Interdisciplinary Workshop on Cancer & Hybrid Dynamic Systems
Friday, October 30, 2009
An Overview of SEER Data Analysis
Dr. Sara Sambandham
The Marshall Differential Analyzer: A Physical Interpretation of Mathematics
Dr. Bonita A. Lawrence
Richard Merritt and Devon Tivener
Mechanical integration is an idea dating back to the late 1800's discovered by James Thomson, brother of Lord Kelvin. This idea was then expanded to build a calculating machine, called a differential analyzer, by Vannevar Bush (M.I.T.) in 1929. The Marshall University Differential Analyzer Team has followed in the footsteps of Dr. Bush and a gentleman named Dr. Arthur Porter, who was the first to build a differential analyzer in England when he was a student of Dr. Douglas Hartree. He built his machine of Meccano components, the British version of Erector Set. In the early days of Arthur Porter’s research, the machine was used to solve ordinary differential analyzers of the time. Dr. Porter’s research proved that the Meccano differential analyzer was well suited for many dynamical systems applications.
The Marshall University Differential Analyzer Team has recently constructed the only two publicly accessible differential analyzers in the USF, a mini two integrator machine and a larger four integrator machine built in the spirit of the Porter Meccano Manchester Differential Analyzer. They are continuing in the spirit of Dr. Porter’s work. However, their comparisons will concern digitally computed solutions using numerical methods for approximations.
In this presentation the Team will give an overview of the Marshall Differential Analyzer Project, the mechanics of the machine and the mathematics that can be described by the mechanics. The mini two integrator differential analyzer (known as Lizzie) will accompany the Team for a live demonstration.
Stability and Applications of Hybrid Fractional
Dr.

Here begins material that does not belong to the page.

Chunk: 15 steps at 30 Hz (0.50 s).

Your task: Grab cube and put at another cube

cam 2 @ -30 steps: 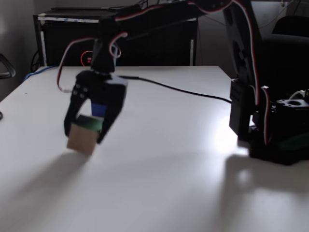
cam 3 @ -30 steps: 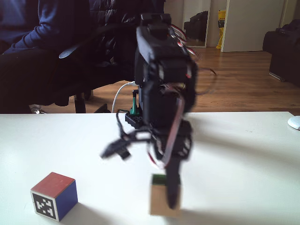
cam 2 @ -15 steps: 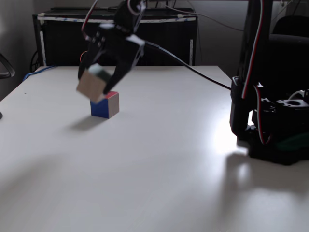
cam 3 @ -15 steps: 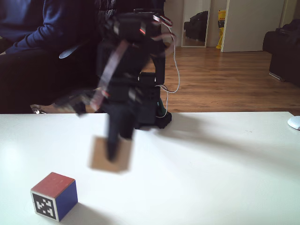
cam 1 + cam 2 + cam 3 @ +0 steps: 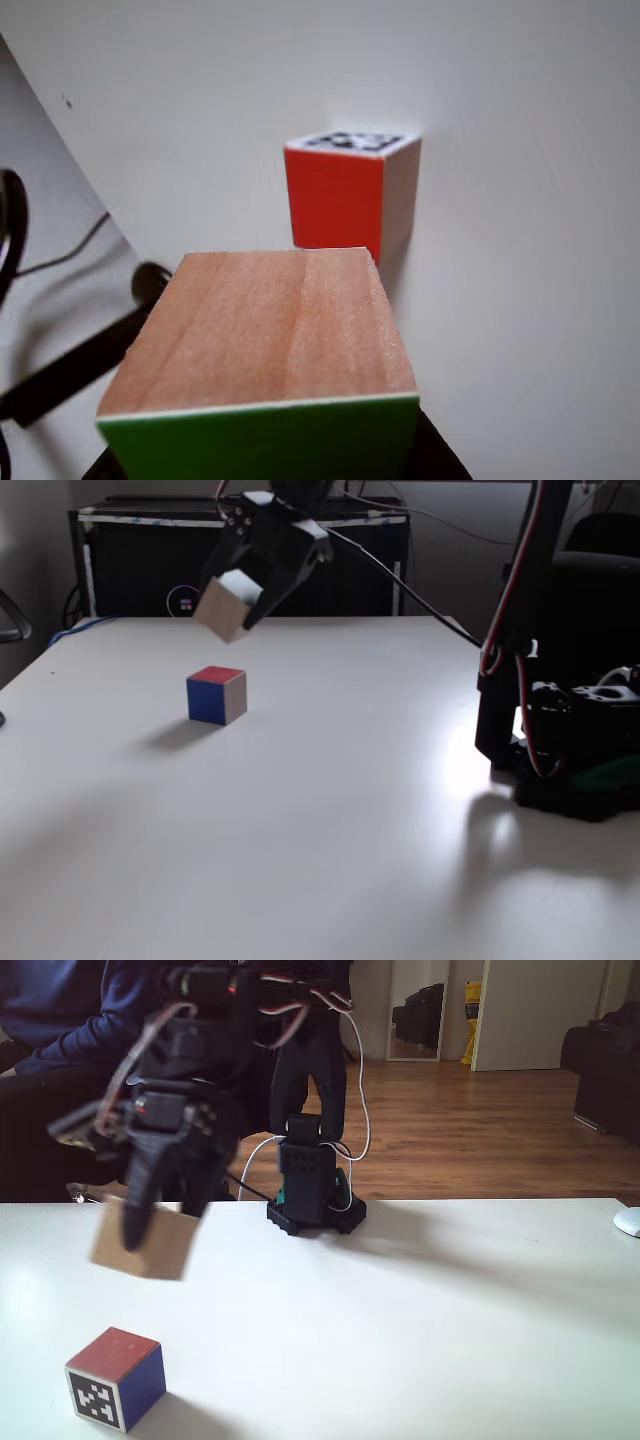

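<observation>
My gripper (image 5: pixel 242 602) is shut on the wooden cube (image 5: pixel 222 611) and holds it tilted in the air, above and a little behind the red-topped cube (image 5: pixel 216 694) on the white table. In another fixed view the held cube (image 5: pixel 147 1242) hangs from the gripper (image 5: pixel 140 1232) above the red cube with its black-and-white marker (image 5: pixel 114 1378). The other view has the held cube's grain face and green face (image 5: pixel 268 345) close up at the bottom. The red cube (image 5: pixel 338 196) stands just beyond it, marker side up.
The arm's base (image 5: pixel 575 755) stands at the table's right side, with cables running to it; it appears at the table's far edge (image 5: pixel 312 1195) from the opposite side. A person's dark sleeve (image 5: pixel 60 1020) and a chair are behind. A white mouse (image 5: pixel 628 1222) lies at the right edge.
The gripper has lifted the wooden cube off the table and carried it up and back, from in front of the red cube to above it.
</observation>
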Motion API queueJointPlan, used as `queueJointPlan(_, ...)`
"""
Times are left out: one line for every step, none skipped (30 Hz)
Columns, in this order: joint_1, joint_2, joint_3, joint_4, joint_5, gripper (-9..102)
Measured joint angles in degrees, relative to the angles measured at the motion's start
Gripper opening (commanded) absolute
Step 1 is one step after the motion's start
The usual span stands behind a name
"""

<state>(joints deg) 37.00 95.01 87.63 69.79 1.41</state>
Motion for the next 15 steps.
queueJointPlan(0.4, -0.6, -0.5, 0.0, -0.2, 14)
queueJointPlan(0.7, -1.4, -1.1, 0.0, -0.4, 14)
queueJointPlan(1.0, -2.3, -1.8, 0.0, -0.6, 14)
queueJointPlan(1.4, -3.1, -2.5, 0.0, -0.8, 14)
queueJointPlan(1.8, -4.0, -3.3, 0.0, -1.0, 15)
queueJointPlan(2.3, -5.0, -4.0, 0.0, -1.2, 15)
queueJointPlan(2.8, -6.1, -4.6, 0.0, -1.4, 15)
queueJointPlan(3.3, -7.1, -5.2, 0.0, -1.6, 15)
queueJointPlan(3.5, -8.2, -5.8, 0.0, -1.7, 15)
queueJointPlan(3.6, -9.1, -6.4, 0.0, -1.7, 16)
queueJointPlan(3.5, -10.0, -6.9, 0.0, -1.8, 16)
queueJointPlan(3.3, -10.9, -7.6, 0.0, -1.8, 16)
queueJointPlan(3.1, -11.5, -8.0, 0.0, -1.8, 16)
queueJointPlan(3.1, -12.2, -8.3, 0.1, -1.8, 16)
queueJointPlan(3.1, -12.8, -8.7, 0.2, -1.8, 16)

Sara Sambandham
USF Graduate Students
Statistical Analysis and Modeling of Lung Cancer Mortality Time
Statistical Analysis of Event Related Potentials
Event related potentials (ERPs) obtained in an experiment where subjects were presented with word lists containing words observed with different frequencies and having variable emotional valence, either positive or negative. The objectives of the ongoing analysis include evaluation of existing data reduction methods and identification of key temporal and spatial dynamics that come into play across different classes of stimuli. Moreover, a decision rule for the subsequent recall of a word in single trial analysis is going to be discussed.
Nonlinear stochastic model with time varying coefficients
We first introduce the nonlinear stochastic models with time varying coefficients. Then the algorithm to estimate parameters is outlined. Finally, we apply this model for three data sets, and compare results with other models.
Power law process in cancer analysis
The object of the present study is to propose the power law process also known as non homogenous poison process which is identical to the weibull process in analyzing and modeling different types of cancer, especially breast cancer. The key objective is to study the change of the tumor growth as a function of age. The intensity function within the power law process will give us the rate of change of the tumor growth as a function of time. In addition the key parameter within the intensity function can give us the preliminary indication of the behavior of the tumor subject to a given treatment.
Bayesian Reliability Analysis of the Extreme Value Distribution Subject to Several Priors and the Higgins-Tsokos Loss Function
Bayesian analysis of the reliability function for the three parameter Weibull distribution is developed with respect to the usual life testing procedure, with the scale parameter being treated as a random variable. The Bayesian estimates of the reliability functions are compared with respect to those obtained using the Higgins-Tsokos loss function, considering the general uniform, exponential, inverted gamma and Jeffrey’s as prior densities. Bayesian estimates are obtained by numerical integration techniques. In all cases, a Monte Carlo simulation is carried out to make the comparisons. The Higgins-Tsokos loss function used in conjunction with the Jeffrey’s' prior provided the best performance Bayesian estimate of the reliability function, giving a good approximation to the true reliability function. In addition, the Higgins-Tsokos loss function was found to be as robust as the square error loss function, and slightly more efficient.